Ao seguir, chegando próximo do povoado, a senhora disse: “Moro ali, ele quebrou a janela e adentrou em minha casa para roubar.” Perguntamos onde poderíamos encontrar o elemento conhecido como Cristiano ao passo que ela nos guiou por uma estrada de chão, informando que ele ficava em uma roça. Infelizmente, ao chegarmos no local citado, não encontramos o elemento. Ao olhar dentro da casa, a senhora não encontrou nada, contudo, nas proximidades da residência, estavam dois quilos de arroz, um dos sacos rasgado e outro inteiro, ambos jogados no chão: “Ali está uma parte do que eu iria comer hoje com meus três filhos”. Ela nos dizia. Decidimos dar mais uma volta ao redor do local, mas não encontrando o elemento, resolvemos por fim voltar e deixá-la em sua casa.

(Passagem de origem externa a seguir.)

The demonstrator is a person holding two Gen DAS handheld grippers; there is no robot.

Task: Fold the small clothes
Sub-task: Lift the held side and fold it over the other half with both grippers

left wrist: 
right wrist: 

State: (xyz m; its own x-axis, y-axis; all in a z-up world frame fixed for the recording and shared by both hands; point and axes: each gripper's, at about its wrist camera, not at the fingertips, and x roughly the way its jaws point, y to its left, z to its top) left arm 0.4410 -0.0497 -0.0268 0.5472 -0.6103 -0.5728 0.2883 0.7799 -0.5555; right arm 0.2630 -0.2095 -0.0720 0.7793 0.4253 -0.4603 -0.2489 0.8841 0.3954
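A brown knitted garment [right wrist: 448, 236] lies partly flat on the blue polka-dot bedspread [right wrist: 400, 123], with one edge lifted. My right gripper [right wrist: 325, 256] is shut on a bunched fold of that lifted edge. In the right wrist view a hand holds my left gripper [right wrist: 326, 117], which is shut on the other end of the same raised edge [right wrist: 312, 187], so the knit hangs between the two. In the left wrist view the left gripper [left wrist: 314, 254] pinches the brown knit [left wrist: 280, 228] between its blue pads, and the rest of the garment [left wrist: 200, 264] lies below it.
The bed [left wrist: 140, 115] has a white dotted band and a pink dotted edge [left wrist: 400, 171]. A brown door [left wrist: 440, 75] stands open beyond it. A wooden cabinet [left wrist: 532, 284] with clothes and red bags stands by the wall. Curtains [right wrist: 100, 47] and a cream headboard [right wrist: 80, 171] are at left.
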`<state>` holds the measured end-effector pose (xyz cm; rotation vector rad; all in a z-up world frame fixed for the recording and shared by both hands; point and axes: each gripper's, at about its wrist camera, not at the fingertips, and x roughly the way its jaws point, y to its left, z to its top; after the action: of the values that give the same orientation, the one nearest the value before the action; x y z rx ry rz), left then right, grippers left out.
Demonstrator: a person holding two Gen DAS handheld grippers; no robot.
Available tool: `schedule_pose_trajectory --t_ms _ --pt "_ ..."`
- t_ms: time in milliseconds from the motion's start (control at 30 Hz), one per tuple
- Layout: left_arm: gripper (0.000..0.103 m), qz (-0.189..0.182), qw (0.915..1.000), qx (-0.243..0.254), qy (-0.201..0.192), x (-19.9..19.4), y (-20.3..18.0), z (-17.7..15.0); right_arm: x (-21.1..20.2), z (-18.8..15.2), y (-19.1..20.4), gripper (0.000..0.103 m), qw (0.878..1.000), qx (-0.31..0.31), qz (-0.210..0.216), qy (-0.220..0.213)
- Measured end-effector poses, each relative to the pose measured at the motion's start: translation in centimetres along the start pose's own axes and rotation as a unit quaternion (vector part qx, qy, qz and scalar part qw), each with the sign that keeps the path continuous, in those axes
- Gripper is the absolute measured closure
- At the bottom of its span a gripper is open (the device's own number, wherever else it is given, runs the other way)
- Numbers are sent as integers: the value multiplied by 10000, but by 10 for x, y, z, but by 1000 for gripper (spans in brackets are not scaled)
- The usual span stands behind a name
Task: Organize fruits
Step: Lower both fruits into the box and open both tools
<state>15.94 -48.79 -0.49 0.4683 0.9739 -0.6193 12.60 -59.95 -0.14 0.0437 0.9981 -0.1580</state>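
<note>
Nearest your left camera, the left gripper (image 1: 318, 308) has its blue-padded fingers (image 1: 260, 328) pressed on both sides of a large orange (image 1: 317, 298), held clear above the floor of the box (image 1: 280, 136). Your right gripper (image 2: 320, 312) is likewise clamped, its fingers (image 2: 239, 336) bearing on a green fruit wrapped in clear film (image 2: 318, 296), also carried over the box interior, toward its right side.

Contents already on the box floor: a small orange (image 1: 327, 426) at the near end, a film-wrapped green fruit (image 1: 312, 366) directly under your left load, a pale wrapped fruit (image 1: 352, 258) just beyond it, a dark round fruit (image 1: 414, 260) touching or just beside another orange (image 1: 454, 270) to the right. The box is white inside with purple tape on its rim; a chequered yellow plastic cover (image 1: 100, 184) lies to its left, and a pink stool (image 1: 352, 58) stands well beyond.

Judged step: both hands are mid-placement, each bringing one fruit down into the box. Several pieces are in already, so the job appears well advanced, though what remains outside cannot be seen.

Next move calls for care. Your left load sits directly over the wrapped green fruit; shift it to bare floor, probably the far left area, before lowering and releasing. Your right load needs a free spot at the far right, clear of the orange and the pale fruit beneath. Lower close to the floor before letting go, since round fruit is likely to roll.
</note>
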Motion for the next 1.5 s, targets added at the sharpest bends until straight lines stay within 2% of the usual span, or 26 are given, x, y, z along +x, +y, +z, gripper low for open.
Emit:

O destino final era uma casa rosa, com duas janelas rachadas e uma porta que qualquer brisa derrubava, sua residência. A senhora me convidou para entrar e olhar o local onde elemento havia pulado. Ao passar os olhos pela casa, me deparei com uma cena que nunca havia visto: A casa se dividia em dois quartos e uma cozinha. No primeiro quarto, havia um acúmulo de roupas em cima de um papelão por não ter um local para guardá-las. No segundo, três colchões no chão, finos e gastos pelo tempo, um para cada filho. Na cozinha, um fogão de lenha somente com uma panela escura queimada pela fumaça da lenha utilizada para cozinhar. Logo chegou o outro filho, este arrumado e tomado banho para ir à escola; eu lhe perguntei onde havia água para beber, pois não avistei nenhum pote moringa ou mesmo qualquer recipiente para armazenar água. O garoto me respondeu que todos bebiam a água do tanque. Perguntei o que iriam comer, ele disse possuir cinquenta centavos, que compraria um cavaco e tomaria um copo de suco até chegar a hora da merenda na escola. Meu Deus, eu nunca havia me sentido tão péssimo.
Foi nesse momento de tristeza porém que descobrimos o quanto ainda existem pessoas boas nesse mundo desigual. Fiz algumas ligações e conseguimos arrecadar algumas roupas e alimentos para aquela família. Realizamos uma doação para que eles pudessem comprar o que almoçar e no momento me questionei: “Como pode alguém roubar de quem já não tem nada?” Deixamos a senhora com seus filhos em casa e voltamos todos pensativos com aquela cena, que nos ensinou tanto, mas que cravou em meu pensamento a imagem do menininho da maçã e o estado desumano que ele estava.